Na variante C13, a proposta informa custo de verificação de aproximadamente 127.000 gas, com assinatura de 3.704 bytes. Por outro lado, o comparativo apresentado no estudo usa o padrão SLH-DSA-SHA2-128-24. Segundo os pesquisadores, esse padrão demandaria 142.000 gas, com assinatura de 3.856 bytes, além de exigir cerca de 1,07 bilhão de chamadas de hash durante o processo de assinatura.

Assim, os números sugerem uma tentativa de equilibrar segurança pós-quântica, compatibilidade com a EVM e eficiência operacional no ambiente de contratos inteligentes do Ethereum. Ainda assim, os ganhos citados permanecem restritos ao escopo da pesquisa e não equivalem a uma padronização oficial.
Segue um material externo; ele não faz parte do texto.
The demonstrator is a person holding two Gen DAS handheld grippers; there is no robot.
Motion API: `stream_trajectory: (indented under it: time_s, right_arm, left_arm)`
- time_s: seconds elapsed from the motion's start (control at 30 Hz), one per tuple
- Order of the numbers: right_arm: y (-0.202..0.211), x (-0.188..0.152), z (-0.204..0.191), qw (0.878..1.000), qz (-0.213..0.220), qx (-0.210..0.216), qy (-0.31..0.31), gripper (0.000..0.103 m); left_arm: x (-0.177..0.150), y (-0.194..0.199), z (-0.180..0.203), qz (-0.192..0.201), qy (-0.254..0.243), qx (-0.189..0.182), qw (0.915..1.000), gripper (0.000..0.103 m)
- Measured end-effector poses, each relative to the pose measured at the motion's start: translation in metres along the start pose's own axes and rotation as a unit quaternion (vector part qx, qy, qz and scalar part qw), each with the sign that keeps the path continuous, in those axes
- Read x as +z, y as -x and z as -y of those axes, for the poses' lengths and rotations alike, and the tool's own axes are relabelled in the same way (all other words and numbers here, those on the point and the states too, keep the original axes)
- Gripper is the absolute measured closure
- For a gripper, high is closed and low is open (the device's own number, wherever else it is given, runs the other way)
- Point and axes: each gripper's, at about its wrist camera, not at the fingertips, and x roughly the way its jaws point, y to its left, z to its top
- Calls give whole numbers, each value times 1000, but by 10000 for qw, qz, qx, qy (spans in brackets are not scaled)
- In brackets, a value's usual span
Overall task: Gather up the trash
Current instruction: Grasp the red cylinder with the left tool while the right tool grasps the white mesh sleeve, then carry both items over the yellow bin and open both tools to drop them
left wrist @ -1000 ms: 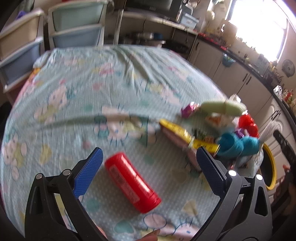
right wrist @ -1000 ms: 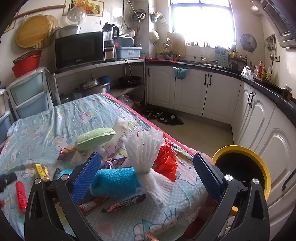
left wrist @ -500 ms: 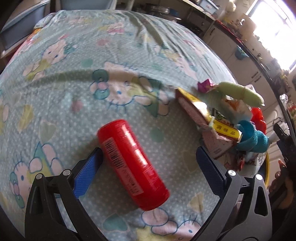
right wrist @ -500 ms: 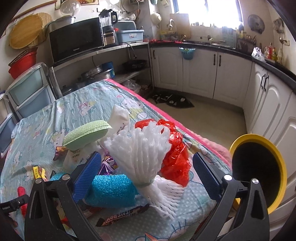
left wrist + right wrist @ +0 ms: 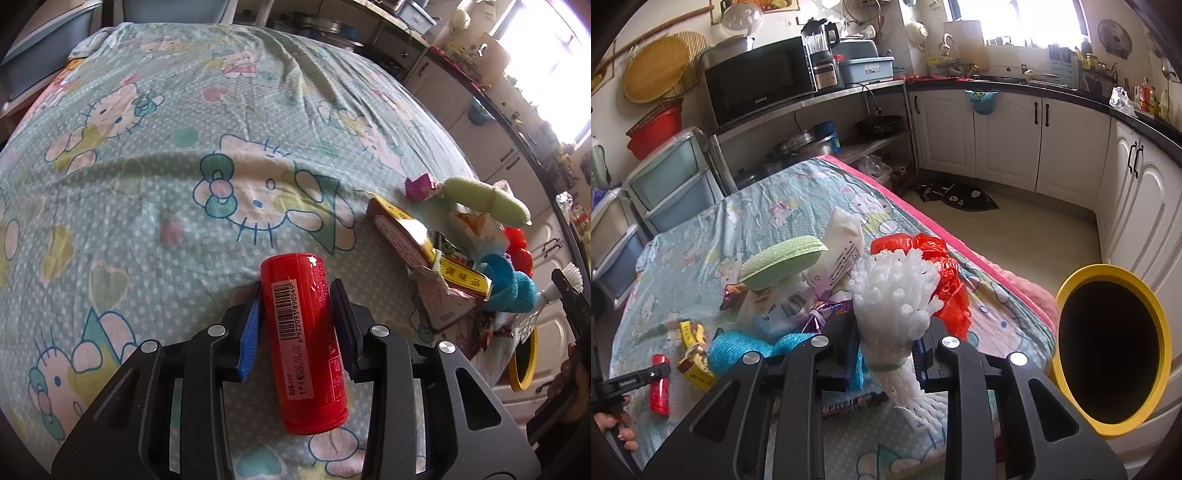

Custos e tamanho das assinaturas entram no foco

Esse recorte importa porque custos de gas e tamanho de assinatura influenciam diretamente a viabilidade prática de soluções na rede. Além do mais, qualquer avanço que preserve desempenho sem sacrificar segurança tende a ganhar atenção entre desenvolvedores de carteiras e infraestrutura.

Pesquisa ainda não define padrão oficial

Os próprios autores destacam concessões importantes no desenho do SPHINCS-. O esquema não segue um padrão oficial e não corresponde estritamente aos parâmetros do FIPS 205, já que usa Keccak e trabalha com limites de assinatura reduzidos. Por isso, o material deve ser interpretado como pesquisa em estágio inicial, e não como um padrão final para contas no Ethereum.

Além disso, o estudo aponta limitações práticas no uso em carteiras. As variantes C11 e C12 aparecem como compatíveis com carteiras físicas, mas o tempo de assinatura em um elemento seguro ST33K1M5 chega a 390 segundos e 47,5 segundos, respectivamente. Dessa maneira, o trabalho evidencia a distância entre uma verificação mais eficiente na EVM e a experiência real do usuário em dispositivos físicos.

Mesmo assim, a direção da pesquisa mantém relevância. Afinal, a segurança de longo prazo das contas no Ethereum tende a depender de uma combinação de abordagens. Entre elas estão novos esquemas de assinatura, ferramentas de abstração de contas, caminhos de migração e melhorias de usabilidade em carteiras.

No horizonte de segurança pós-quântica, redes blockchain não podem esperar a ameaça se tornar viável para só então iniciar a adaptação. Atualizações em carteiras, definição de padrões, educação de usuários e coordenação entre participantes do ecossistema costumam levar anos. Nesse sentido, o SPHINCS- não resolve todo o problema, porém adiciona uma alternativa concreta ao debate técnico do Ethereum ao testar uma rota sem estado, nativa da EVM e voltada à verificação pós-quântica sem depender, neste estágio, de mudanças na camada base.